Они постепенно слились с людьми, покидающими аэропорт, плывя как по течению среди упакованных сумками туристов, гостей и жителей города, преодолевая путь до парковочного места, где Роджер оставил свой автомобиль. Эва уселась на переднее сиденье, пристегнулась и обернулась, наблюдая за движениями отца.
Он отправил её сумки на сиденье позади, сел за руль, включил зажигание, проделал то же действие с ремнём безопасности, что и она. Неторопливо и спокойно, как всегда без лишней суетливости. Каждое его движение было отточено, каждый жест имел своё значение, и так было всегда. Всегда сколько она помнила. Он был такой всегда: спокойный, уравновешенный, даже немного флегматичный, но совершенно сосредоточенный.
Поездка с отцом вызывала одни и те же чувства. Двигаясь в потоке машин на одной с ними скорости, ей казалось, что они едут медленно, неспешно, так что клонило в сон. Они изредка переговаривались, и с отцовского лица не сходила довольная полуулыбка, выдающая душевное состояние — радость от встречи с дочерью, но, в основном, всё его внимание было обращено на дорогу.
Вопросы будут потом, а сейчас они просто едут, а в салоне играет музыка в стиле «ретро»…
И в этом был весь Роджер Лэнгли…
Едва только Эва прикрыла глаза убаюканная мирными аккордами и плавной ездой, как затрезвонил телефон. Её телефон, мирно лежащий в её сумочке на заднем сиденье.
«О, черт…» прошептала она и перегнулась, чтобы достать сумку. С трудом, но всё же ей удалось это сделать.
— Ты забыла мне позвонить, — услышала она вместо приветствия, когда отрыла мобильный на самом дне и ответила на звонок.
— Привет, — улыбнулась она и возразила. — Я не забыла, я ещё не добралась до места.
— Забыла, — упорствовал он.
— Подожди, — сказала она и сбросила номер, тут же набрав его снова.
— Привет! — на весёлой ноте начала она. — Ну вот, звоню тебе, чтобы сообщить, что я прекрасно долетела. Самолёт не упал и я жива и здорова, как ты сам можешь убедиться, — ответом ей был короткий смешок.
— Да, дорогая, теперь я убедился, что ты мне позвонила, что ты жива и здорова…
— Вот и хорошо. А как у тебя дела? — спросила она и бросила на отца взгляд, но он не проявлял никакого интереса к разговору или делал вид, что не проявлял.

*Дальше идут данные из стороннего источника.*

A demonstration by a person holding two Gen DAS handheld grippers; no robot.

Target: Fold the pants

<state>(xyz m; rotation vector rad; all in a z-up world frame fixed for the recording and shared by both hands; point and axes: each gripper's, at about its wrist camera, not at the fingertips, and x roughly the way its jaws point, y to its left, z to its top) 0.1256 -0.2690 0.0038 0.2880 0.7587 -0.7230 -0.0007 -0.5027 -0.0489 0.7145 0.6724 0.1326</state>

— Как дела… — повторил он. — А вот так дела… устал… зол… голоден…
— Вредничаешь, в общем, — сделала вывод Эва и улыбнулась, вслушиваясь в хорошо знакомый мужской голос, различая бархатистые оттенки вкладываемых эмоций, позволяющей ей живо представить настроение обладателя этим звучным баритоном.
— Нет, не вредничаю. Я работаю, — убеждённо заявил Ян.
— Не-е-е-т, — хитро и протяжно сказала Эва, — ты снова там всех тиранишь… я представляю… — и она, действительно, могла то представить, потому как сама была свидетельницей одного из таких деспотичных проявлений.
— Им полезно, — просто заявил он. — А то народ совсем расслабился и ни черта не работает.
— Не верю, — возразила она.
— Да, правда…
— Ни за что не поверю.
— Да, точно тебе говорю, — всё тем же уверенным тоном сказал он. — Ни черта не делают!
— А ты что делаешь?
— Я? Стою, с тобой разговариваю.
— Где стоишь? — переспросила она.
— В кабинете у окна стою, — отчитался он и обернулся, так как позади послышался звук энергичных шагов. Кивком он указал вошедшему на кресло. — Эва…
— Ты мне ещё позвонишь? — с надеждой спросила Эва, понимая, что он собирается закончить разговор.
— А может лучше ты мне? — посмеиваясь, спросил Ян, но тут же возразил сам себе, отметая этот явно не годный вариант. — Нет. Уж лучше я тебе.
— Да, — сразу согласилась Эва, — уж лучше ты мне… Целую тебя, — сказала она и дождавшись ответного «поцелуя» отключилась.